‘Old masters too’: Ghent exhibition celebrates female artists of the baroque

Why it matters: Re‑centering women reshapes art history and reveals hidden cultural value.
- Judith Leyster – her 1630 self‑portrait, once misattributed to a husband or unknown master, now anchors the show and illustrates how women were erased from art history.
- Unforgettable exhibition – co‑curated by Frederica Van Dam, displays works by 179 women from the Low Countries, asking why their art vanished from museums and textbooks.
- Maria van Oosterwijck – celebrated still‑life painter whose works adorned European palaces and who earned more than Rembrandt for a single commission, highlighting women’s commercial success.

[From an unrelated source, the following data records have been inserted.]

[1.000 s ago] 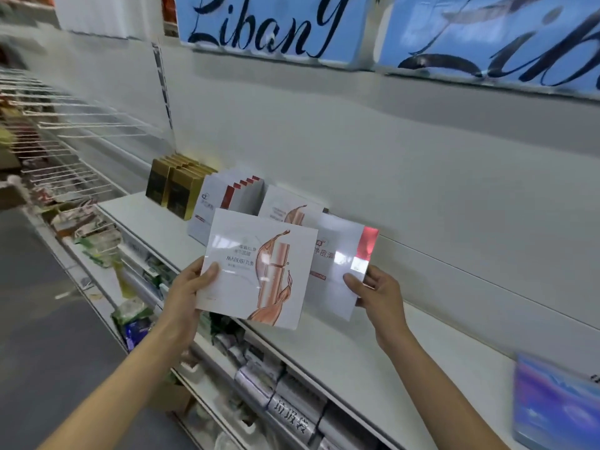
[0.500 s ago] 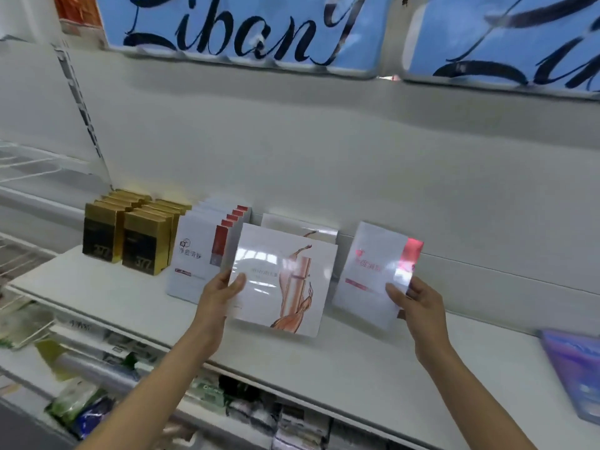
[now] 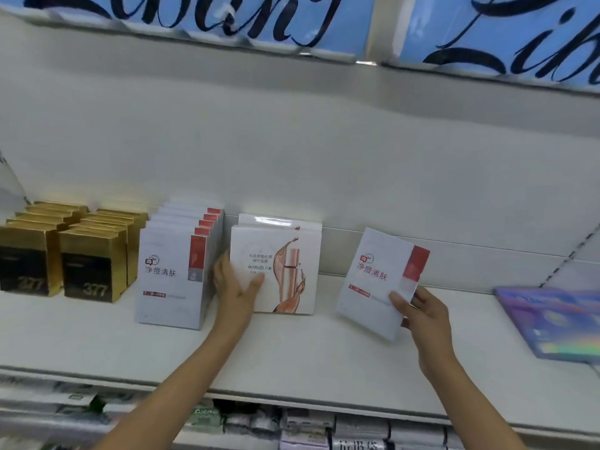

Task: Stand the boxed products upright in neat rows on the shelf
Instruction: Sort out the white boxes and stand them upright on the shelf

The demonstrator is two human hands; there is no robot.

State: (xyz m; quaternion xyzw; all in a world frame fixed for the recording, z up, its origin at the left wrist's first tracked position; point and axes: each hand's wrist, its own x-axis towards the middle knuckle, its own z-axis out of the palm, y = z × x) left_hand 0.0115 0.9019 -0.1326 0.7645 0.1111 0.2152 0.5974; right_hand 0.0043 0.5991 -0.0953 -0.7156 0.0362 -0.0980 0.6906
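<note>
1. My left hand (image 3: 235, 289) rests spread against the lower left corner of the square white box (image 3: 276, 271), thumb across its front. The box stands upright on the shelf (image 3: 292, 352), with at least one more like it just behind.
2. My right hand (image 3: 418, 315) pinches the red-striped box (image 3: 378, 280) at its lower right corner, thumb in front, fingers behind. It is tilted, and I cannot tell whether its bottom corner touches the shelf.
3. I judge both boxes light and flat, thin card under glossy film. They should be stiff enough for an edge grip, but slippery, and easy to dent at a corner.
4. A hold on two opposite side edges, lower down, should steady the tilted box better than a corner pinch, which lets it swing.
5. Its row of matching boxes (image 3: 177, 271) stands left of the square box, several deep, fronts facing out. I think mine belongs there, at the front.
6. Further left, two rows of gold boxes (image 3: 61, 258) stand upright side by side, several deep, and already look tidy.
7. To the right a purple box (image 3: 552, 323) lies flat on the shelf, well apart from the rows. It is yet to be stood up.
8. What is inside any box is hidden: all are shut and sealed.
9. Thin boxes tip easily, so each should lean on the one behind.
</note>
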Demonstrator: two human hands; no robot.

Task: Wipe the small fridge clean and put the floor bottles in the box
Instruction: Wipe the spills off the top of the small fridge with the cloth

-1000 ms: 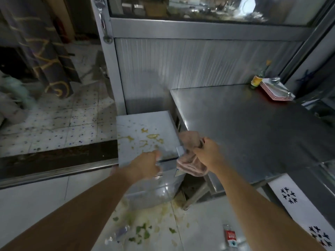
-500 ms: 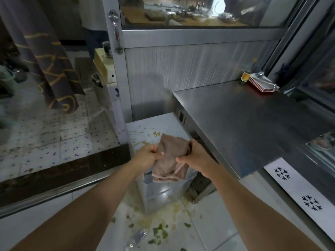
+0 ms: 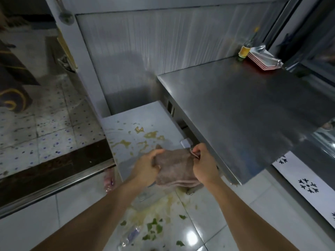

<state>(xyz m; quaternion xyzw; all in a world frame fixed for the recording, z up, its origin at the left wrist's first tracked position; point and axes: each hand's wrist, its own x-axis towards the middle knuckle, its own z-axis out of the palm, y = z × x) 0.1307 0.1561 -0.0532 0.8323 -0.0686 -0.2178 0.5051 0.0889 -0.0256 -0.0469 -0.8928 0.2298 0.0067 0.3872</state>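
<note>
The cloth (image 3: 175, 169) and both arms hide the small fridge's (image 3: 143, 127) front, the clear bottle (image 3: 130, 237) on the floor is blurred, and another bottle (image 3: 108, 180) shows only partly beside the fridge.

Layout around the small fridge (image 3: 145, 131).
Steel table (image 3: 244, 113) to its right, overhanging it; cloth (image 3: 174, 169) above the fridge's front edge, between left hand (image 3: 146, 169) and right hand (image 3: 203, 165); floor bottle (image 3: 130, 236) in front; another bottle (image 3: 108, 180) at its front-left corner.
</note>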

- Johanna Koerten – paper‑cutting specialist visited by Peter the Great, whose lucrative commissions challenge the myth that only men thrived in the baroque market.
- Broader reassessment – part of a growing movement that re‑examines forgotten women artists from Artemisia Gentileschi to Marthe Donas, correcting 19th‑century gender biases.
The Ghent Museum’s ‘Unforgettable: Women Artists from Antwerp to Amsterdam, 1600‑1750’ restores over 40 baroque female creators—like Judith Leyster and Maria van Oosterwijck—to the spotlight, confronting the long‑standing male‑centric narrative of the Dutch Golden Age. Curated by Frederica Van Dam, the exhibition argues that women were integral to the period’s artistic economy and deserve equal recognition.